Os pescadores de Curuçá
Assim, Marcela levou em consideração a intensificação da pesca na costa do estado do Pará, e realizou pesquisa na Reserva Extrativista (Resex) Marinha Mãe Grande de Curuçá, localizada em Curuçá (PA). Orientada por Juarez Pezzuti, da UFPA – grande incentivador da pesquisa – a mestranda fez viagens mensais ao município, com duração média de cinco dias, durante abril de 2009 e agosto de 2010.
Inicialmente, foram realizadas entrevistas com os pescadores para coletar informações acerca das espécies que ocorriam na área, bem como da captura incidental e desova das mesmas. “A recepção foi muito boa e foi graças a eles que consegui realizar meu trabalho. Minha experiência com os pescadores foi fantástica”, destaca Marcela, que já havia trabalhado com etnobiologia (ciência que relaciona a biologia e as populações humanas) antes na Paraíba, seu estado natal.
“A partir do meu trabalho, sem pressionar ninguém, eu consegui sensibilizar alguns pescadores a não matar as tartarugas capturadas para consumo ou comercialização. Porém, esse processo é muito longo e deve ser contínuo, sem pressão, sem imposição. Para mim, ninguém conscientiza ninguém, a gente sensibiliza as pessoas a partir de nossas atitudes”, afirma a mestranda.

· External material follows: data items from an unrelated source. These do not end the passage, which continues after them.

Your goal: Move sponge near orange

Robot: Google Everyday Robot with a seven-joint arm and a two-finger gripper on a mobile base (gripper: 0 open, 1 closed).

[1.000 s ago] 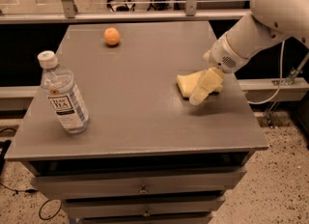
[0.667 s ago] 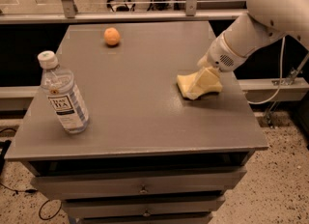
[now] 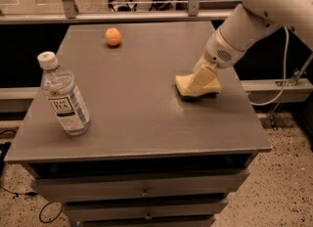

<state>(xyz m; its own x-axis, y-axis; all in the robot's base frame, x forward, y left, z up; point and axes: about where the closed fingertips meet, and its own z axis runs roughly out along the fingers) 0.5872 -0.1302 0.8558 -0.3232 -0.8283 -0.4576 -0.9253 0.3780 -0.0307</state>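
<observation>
The sponge [image 3: 188, 86] is a pale yellow flat block lying on the grey table [image 3: 137, 103], at its right side. My gripper [image 3: 202, 80] comes down from the white arm at the upper right and sits on top of the sponge, covering its right part. The orange [image 3: 113, 36] is a small round fruit at the far left of the table top, well away from the sponge and the gripper.
A clear water bottle [image 3: 63, 96] with a white cap stands tilted near the table's left front edge. The table has drawers [image 3: 144, 192] below its front. A metal rail [image 3: 122, 15] runs behind the table. A cable [image 3: 283, 74] hangs at the right.
The gripper has shifted slightly left and down onto the sponge. The sponge, the orange and the bottle stay where they were.
</observation>
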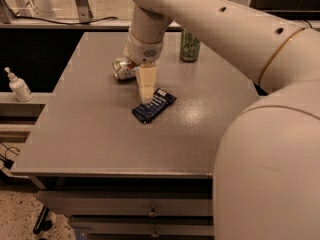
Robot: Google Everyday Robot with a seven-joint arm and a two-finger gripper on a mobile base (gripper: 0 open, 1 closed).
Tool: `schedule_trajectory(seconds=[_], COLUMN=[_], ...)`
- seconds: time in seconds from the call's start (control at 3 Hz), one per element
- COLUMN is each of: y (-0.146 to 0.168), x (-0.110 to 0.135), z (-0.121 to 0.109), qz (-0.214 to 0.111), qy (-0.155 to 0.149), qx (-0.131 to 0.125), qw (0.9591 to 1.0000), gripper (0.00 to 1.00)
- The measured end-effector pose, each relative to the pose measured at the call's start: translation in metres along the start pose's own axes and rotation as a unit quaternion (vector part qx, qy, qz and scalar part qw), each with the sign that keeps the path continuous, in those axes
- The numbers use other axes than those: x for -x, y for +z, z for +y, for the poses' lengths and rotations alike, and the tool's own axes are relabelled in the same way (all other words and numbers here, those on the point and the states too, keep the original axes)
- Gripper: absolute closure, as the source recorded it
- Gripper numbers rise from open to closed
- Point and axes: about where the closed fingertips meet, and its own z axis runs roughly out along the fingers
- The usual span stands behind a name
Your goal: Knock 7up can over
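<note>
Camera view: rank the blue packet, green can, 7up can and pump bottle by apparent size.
1. blue packet
2. green can and pump bottle, alike
Unranked: 7up can, lying partly hidden behind the gripper.

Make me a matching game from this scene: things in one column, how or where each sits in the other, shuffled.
1 7up can
2 green can
3 dark blue packet
4 end effector

A upright, far side of the table
B lying on its side
C flat, near the table's middle
D low between 7up can and packet

Pairs: 1-B, 2-A, 3-C, 4-D
</note>
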Motion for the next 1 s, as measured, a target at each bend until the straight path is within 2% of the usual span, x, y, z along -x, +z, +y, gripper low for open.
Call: schedule_trajectory(seconds=[0.33, 0.67, 1.0], y=[-0.010, -0.041, -0.074], x=[-0.007, -0.028, -0.052], z=[-0.007, -0.021, -0.025], qz=[-0.001, -0.028, -0.082], qy=[0.013, 0.055, 0.111], qx=[-0.014, -0.058, -0.105], qw=[0.9998, 0.9964, 0.9848], gripper=[0.00, 0.00, 0.00])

Currais, redes e tartarugas
Foram medidos e mapeados 63 currais e 44 redes “estacada” – que são ferramentas utilizadas por pescadores – ao redor da Resex Marinha Mãe Grande de Curuçá, nas quais foram registradas 77 capturas incidentais de tartarugas marinhas, com maior incidência nos currais. Em relação às espécies, a Chelonia mydas ganhou destaque, tendo sido encontrados 34 indivíduos, e é seguida pela Lepidochelys olivacea (19), Caretta caretta (14) e Eretmochelys imbricata (3).

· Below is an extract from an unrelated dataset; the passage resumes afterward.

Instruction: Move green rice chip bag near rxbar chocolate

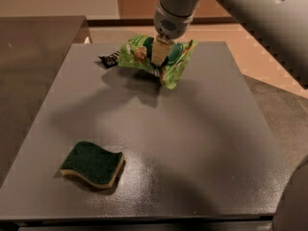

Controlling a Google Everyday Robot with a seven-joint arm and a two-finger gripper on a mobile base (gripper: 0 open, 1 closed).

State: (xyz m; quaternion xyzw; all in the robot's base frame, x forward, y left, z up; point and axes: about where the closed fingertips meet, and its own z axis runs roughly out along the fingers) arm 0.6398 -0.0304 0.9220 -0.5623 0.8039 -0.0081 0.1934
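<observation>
The green rice chip bag (171,61) hangs crinkled in my gripper (159,61), lifted a little above the far part of the grey table (192,143). My gripper comes down from the top and is shut on the bag's middle. The rxbar chocolate (109,59), a small black wrapper with white lettering, lies on the table just left of the bag. The bag's left end overlaps and hides the bar's right end.
A dark-green and yellow sponge (93,163) lies at the front left of the table. A darker counter (33,47) adjoins the table's left side. My arm (255,18) crosses the upper right.
</observation>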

“Isso mostra a importância deste litoral para conservação das tartarugas marinhas, que além destas espécies houve relatos por pescadores locais da ocorrência da espécie Dermochelys coriacea” enfatiza Marcela. Quanto à classe etária, a maioria dos indivíduos capturada foi juvenil – mostrando que esta pode ser uma área de alimentação dessas espécies –, e o período de maior número de capturas foi nos meses de março e abril.
De acordo com a pesquisa, acredita-se que a Resex de Mãe Grande, que abriga uma das maiores e mais bem preservadas áreas de mangue, esteja sustentando a presença desses animais no estuário. “Tal hipótese justificaria a maior incidência nos meses de março e abril, coincidentes com aumento da pluviosidade que fornece mais nutrientes para o estuário. Isto corroboraria com o fato de haverem sido capturados mais indivíduos juvenis, que estariam usando a região com área de alimentação. Contudo, análise mais detalhada do conteúdo estomacal dos indivíduos mortos capturados deve ser realizada em trabalhos posteriores para confirmar tal hipótese”, complementa a mestranda.